Fractions of isolated epithelial cells were harvested from a segment of porcine jejunum by ten successive incubations with a chelating buffer. The cell fractions showed a progressive decrease in the activity of the brush-border enzymes, alkaline phosphatase and sucrase, with increasing incubation number but a progressive increase in the ability to incorporate labelled thymidine into DNA. Fractions enriched in cells from the crypt region (fractions 9 and 10) contained higher concentrations per mg protein of somatostatin-like immunoreactivity (1.8-fold), glucagon-like immunoreactivity (5.3-fold) and serotonin (3.0-fold) than fractions enriched in cells from the villus tip (fractions 1 and 2).
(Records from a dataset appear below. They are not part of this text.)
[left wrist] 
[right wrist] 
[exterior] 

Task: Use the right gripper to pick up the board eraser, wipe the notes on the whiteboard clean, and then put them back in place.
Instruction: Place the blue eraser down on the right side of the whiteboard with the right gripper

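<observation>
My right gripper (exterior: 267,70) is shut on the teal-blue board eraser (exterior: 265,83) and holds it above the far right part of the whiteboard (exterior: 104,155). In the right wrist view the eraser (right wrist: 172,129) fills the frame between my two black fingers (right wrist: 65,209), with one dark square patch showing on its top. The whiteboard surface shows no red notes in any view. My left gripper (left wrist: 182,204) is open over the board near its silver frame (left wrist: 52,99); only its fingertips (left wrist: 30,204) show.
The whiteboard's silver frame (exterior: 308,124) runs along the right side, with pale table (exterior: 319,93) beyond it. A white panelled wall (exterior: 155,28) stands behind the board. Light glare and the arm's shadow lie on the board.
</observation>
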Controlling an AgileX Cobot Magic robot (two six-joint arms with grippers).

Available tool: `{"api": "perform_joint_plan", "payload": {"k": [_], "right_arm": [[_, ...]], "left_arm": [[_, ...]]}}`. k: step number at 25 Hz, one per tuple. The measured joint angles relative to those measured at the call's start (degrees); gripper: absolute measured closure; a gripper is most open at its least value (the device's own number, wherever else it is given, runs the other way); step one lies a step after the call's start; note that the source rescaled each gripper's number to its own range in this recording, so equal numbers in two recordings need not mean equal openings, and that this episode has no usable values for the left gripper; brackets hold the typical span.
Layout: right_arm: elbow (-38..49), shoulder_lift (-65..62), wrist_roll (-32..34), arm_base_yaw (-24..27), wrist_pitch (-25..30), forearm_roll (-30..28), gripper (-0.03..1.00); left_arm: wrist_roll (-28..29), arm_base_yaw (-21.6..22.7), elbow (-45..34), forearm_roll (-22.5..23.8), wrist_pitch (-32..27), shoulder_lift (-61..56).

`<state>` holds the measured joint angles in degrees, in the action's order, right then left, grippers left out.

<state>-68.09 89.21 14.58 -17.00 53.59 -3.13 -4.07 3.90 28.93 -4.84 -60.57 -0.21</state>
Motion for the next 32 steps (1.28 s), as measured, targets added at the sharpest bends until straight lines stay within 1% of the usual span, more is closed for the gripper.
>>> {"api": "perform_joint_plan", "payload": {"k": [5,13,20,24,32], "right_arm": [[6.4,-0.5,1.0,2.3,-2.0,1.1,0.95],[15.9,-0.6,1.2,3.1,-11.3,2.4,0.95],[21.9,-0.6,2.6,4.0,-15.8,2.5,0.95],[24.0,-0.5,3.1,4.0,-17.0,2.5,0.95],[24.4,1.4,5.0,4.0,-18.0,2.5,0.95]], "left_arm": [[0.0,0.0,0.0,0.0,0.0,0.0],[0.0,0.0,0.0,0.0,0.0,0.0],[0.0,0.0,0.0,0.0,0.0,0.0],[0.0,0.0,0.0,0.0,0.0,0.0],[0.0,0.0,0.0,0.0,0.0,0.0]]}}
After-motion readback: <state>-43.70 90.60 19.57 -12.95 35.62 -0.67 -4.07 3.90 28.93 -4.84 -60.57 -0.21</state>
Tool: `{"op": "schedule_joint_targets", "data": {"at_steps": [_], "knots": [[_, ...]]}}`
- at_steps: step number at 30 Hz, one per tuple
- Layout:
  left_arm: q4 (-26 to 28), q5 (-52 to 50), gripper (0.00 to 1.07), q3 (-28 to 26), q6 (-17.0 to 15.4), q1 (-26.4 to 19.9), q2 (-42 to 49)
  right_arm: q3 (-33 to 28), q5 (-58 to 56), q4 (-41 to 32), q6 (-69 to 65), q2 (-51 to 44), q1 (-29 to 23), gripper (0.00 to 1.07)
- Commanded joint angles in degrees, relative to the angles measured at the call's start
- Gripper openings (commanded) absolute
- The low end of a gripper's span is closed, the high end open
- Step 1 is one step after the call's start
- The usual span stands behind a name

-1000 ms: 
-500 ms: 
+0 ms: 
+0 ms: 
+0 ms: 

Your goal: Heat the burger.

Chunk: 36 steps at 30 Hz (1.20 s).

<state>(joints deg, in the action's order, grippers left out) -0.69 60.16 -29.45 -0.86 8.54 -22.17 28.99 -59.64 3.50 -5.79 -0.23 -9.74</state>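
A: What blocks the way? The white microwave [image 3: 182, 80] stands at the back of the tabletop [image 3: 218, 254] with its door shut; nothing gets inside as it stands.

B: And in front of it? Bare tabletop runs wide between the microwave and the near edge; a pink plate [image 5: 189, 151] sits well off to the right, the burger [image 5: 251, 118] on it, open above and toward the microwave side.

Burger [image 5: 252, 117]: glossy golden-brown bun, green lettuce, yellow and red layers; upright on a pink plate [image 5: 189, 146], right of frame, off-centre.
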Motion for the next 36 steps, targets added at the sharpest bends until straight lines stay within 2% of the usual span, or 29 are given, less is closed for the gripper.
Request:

Analysis of extracts of the fractions by gel filtration/radioimmunoassay showed that somatostatin-28 represented the predominant molecular form of somatostatin-like immunoreactivity in all cell fractions but the relative proportion of somatostatin-14 (and related metabolites) to somatostatin-28 was significantly higher (P less than 0.05) in fractions enriched in villus cells (fraction 1 and 2) than in fractions enriched in crypt cells (fractions 5-10). This result suggests that metabolism of somatostatin-28 to somatostatin-14 takes place during migration of the D cell from the crypt base to the villus tip. Heterogeneity in the somatostatin-14 region of the chromatograms indicates that the peptide may be further metabolized by the action of aminopeptidases.